Defendants. ──────────────────────────────────── JOHN G. KOELTL, District Judge:

The pro se plaintiff Reuben Avent brings this complaint against the defendants, Progressive Casualty Insurance Company (“Progressive”), and its current and former employees, Steven Jones, Danielle Barror, and unknown company representatives. Mr. Avent’s Complaint includes seven causes of action: a claim pursuant to 42 U.S.C. § 1981 for alleged discrimination against him on the basis of race, three claims pursuant to 42 U.S.C. § 1983 for alleged violations of Due Process and Equal Protection under the Fifth and Fourteenth Amendments of the United States Constitution, a breach of contract claim under New York and federal law, a fraud and unfair and deceptive business practices claim under New York law, and a civil rights claim under New York law. Progressive has moves to dismiss the complaint for failure to state a claim pursuant to Federal Rule of Civil Procedure 12(b)(6). For reasons explained below, the motion is granted. I

The following facts are drawn from the Complaint (“Compl.”) and are accepted as true for the purposes of this motion. Mr. Avent is an African-American residing in New York, New York. Compl. at 2. In July 2017, Mr. Avent obtained insurance policies for both of his cars from Progressive. Id. ¶ 3. In February 2018, Mr. Avent reported a claim to Progressive after one of his cars malfunctioned.
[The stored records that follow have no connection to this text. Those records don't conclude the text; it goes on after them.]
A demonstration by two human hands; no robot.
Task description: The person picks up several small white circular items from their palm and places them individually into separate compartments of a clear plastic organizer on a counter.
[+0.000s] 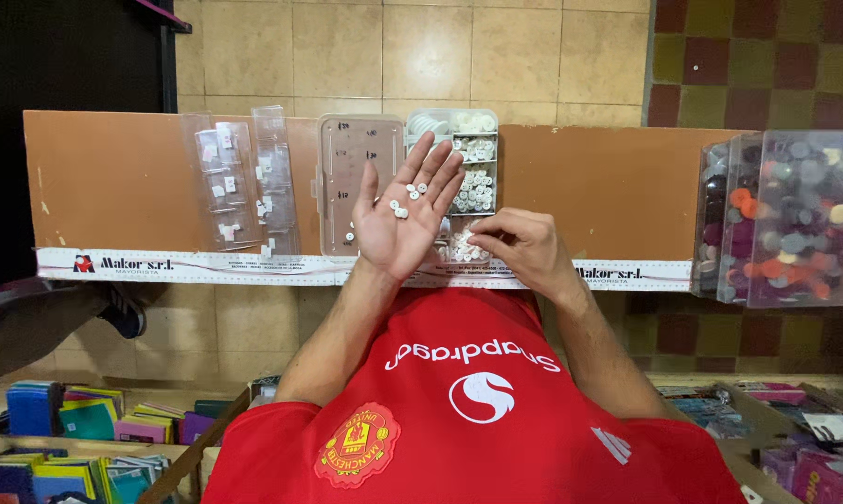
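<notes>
The left hand (400,217) lies palm up at frame centre, fingers (431,166) spread wide, a few white buttons (405,200) loose on the palm. The right hand (524,245), fingers curled together, pinches at buttons in the compartment box (482,159) just beside it on the brown worktop (123,177).

Beige tiled floor (421,56), checkered coloured tiles (757,56) beside it, brown wooden counter (113,177) across, dark doorway (57,56) at one side.

Buttons (406,198) glossy white plastic; compartment box (466,168) clear smooth plastic; counter (123,182) matt brown laminate; upper-left sleeves (239,182) glossy film.
</notes>
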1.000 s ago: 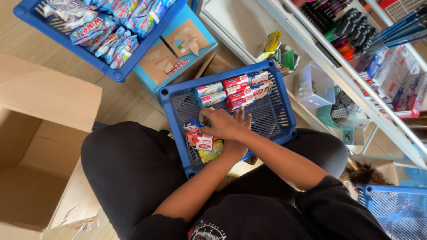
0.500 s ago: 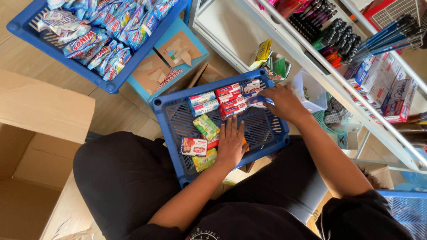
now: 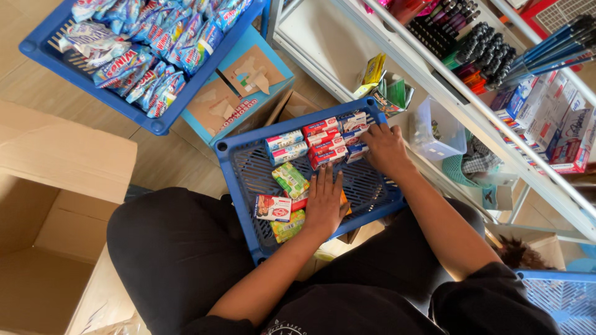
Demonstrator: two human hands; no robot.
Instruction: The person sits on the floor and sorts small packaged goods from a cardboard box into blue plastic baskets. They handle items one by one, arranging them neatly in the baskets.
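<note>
**Blue crate on the lap, both hands inside it**

Blue plastic with a slotted floor makes the crate (image 3: 245, 180), which rests on the person's lap, over black trousers. The left hand (image 3: 323, 201) lies flat, palm down, near the crate's near edge; its fingers are straight and a little apart, and they clamp nothing. Under and just beside this hand are loose small packs: a white and red box (image 3: 273, 208) at the near left, a green pack (image 3: 290, 180) above it, and a yellow-green pack (image 3: 287, 226) close to the near edge. An orange pack shows partly under the palm.

The right hand (image 3: 386, 149) is at the far right corner of the crate. Its fingers are bent and close together, and they touch the end of the row of red and white boxes (image 3: 323, 139) that runs along the far edge. If they grip one box, I cannot tell. Two light blue boxes (image 3: 285, 147) stand at the left end of this row.

Beyond the crate, on the floor, is a second blue crate (image 3: 81, 71) full of candy bags, an open cardboard box (image 3: 56, 186) is on the left, and a white shelf (image 3: 447, 93) with pens stands on the right.
</note>
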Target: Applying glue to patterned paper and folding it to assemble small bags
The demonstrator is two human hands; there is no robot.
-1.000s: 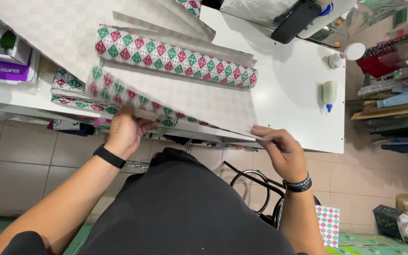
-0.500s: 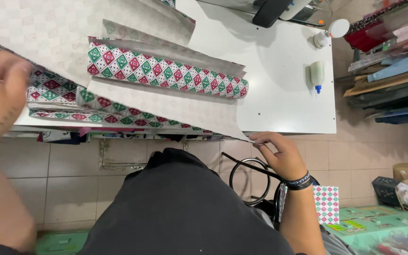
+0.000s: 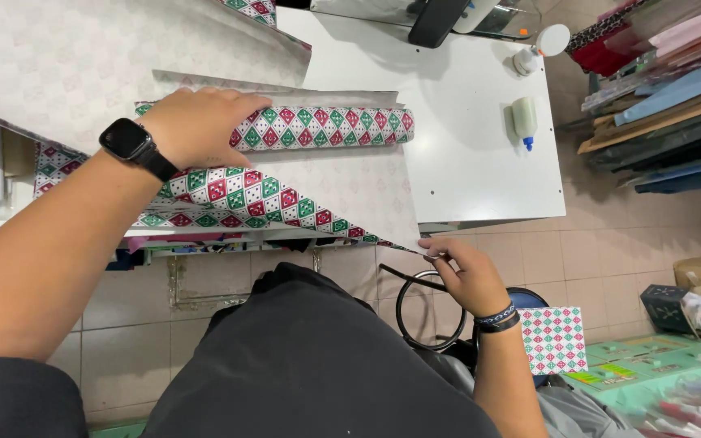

Id. ¶ 6. A Progressive representative, defendant Steve Jones, answered the call, provided a tow truck to take the vehicle to get assessed, and ultimately denied coverage for the claim. Id. ¶ 7. Progressive subsequently reassessed the claim and provided coverage for certain items. Id. ¶ 8. Progressive also raised Mr. Avent’s

insurance premiums. Id. ¶ 9. Mr. Avent alleges that the defendants separated the single incident claim into three separate claims in order to justify raising Mr. Avent’s insurance premiums. Id. ¶ 10. In May 2018, Mr. Avent’s car door was hit by a truck in a parking lot, causing $4,249.87 of damage. Id. ¶ 11. The driver of the truck was Caucasian and was also insured by Progressive. Id. ¶ 13. A Progressive representative, defendant Danielle Barror, held Mr. Avent liable for the accident because he opened his door in a known traffic area. Id. ¶ 14. After this accident, Progressive again raised Mr. Avent’s insurance premium. Id. ¶ 16. In December 2018, Progressive canceled Mr. Avent’s insurance

policy for nonpayment, and when he reinsured his cars, his insurance premium tripled. Id. ¶ 17. Mr. Avent had trouble keeping up with the payments and made one late payment. Id. ¶ 18. Progressive then canceled the new policy. Id. ¶ 19. Unable to obtain any other insurance, Mr. Avent was forced to leave his job and home in upstate New York and relocate to New York City. Id. ¶ 22. Mr. Avent alleges that various aspects of the defendants’ conduct were motivated or marked by racial animus. Mr. Avent alleges that the defendants held in favor of the white truck driver on the basis of race. Id. ¶ 15. Mr. Avent alleges that “every white person similarly situated” to him “never ever

received a liability finding.” Id. ¶ 11(a). As a result, Mr. Avent asserts, “defendants cannot . . . refute any contention of race being the motivating factor.” Id. ¶ 11(b). Mr. Avent alleges that because of his race, Progressive disregarded various mitigating factors that presumably would have averted the premium hikes and the cancellations he was subjected to. Id. ¶¶ 16-17. When Mr. Avent contacted Progressive and explained that he needed his car due to lack of public transportation, his phone calls ended “in a disparaging and demeaning manner by the defendants.” Id. ¶ 20. In these conversations, defendants made “disparaging remarks of his race.” Id. ¶ 21. Mr. Avent is seeking over $19 million in compensatory

damages for pain and suffering and loss of employment, over $32 million in punitive damages, and an injunction compelling Progressive to reimburse him for the higher premiums, to re- instate his insurance, to clear his insurance history, and to grant him additional insurance protections. II In deciding a motion to dismiss pursuant to Rule 12(b)(6), the allegations in the complaint are accepted as true, and all reasonable inferences must be drawn in the plaintiff’s favor. McCarthy v. Dun & Bradstreet Corp., 482 F.3d 184, 191 (2d Cir. 2007).1 The Court’s function on a motion to dismiss is “not to weigh the evidence that might be presented at a trial but merely

to determine whether the complaint itself is legally sufficient.” Goldman v. Belden, 754 F.2d 1059, 1067 (2d Cir. 1985). The Court should not dismiss the complaint if the plaintiff has stated “enough facts to state a claim to relief that is plausible on its face.” Bell Atl. Corp. v. Twombly, 550 U.S. 544, 570 (2007). “A claim has facial plausibility when the plaintiff pleads factual content that allows the court to draw

1 Unless otherwise noted, this Memorandum Opinion and Order omits all alterations, citations, footnotes, and internal quotation marks in quoted text. the reasonable inference that the defendant is liable for the misconduct alleged.” Ashcroft v. Iqbal, 556 U.S. 662, 678 (2009).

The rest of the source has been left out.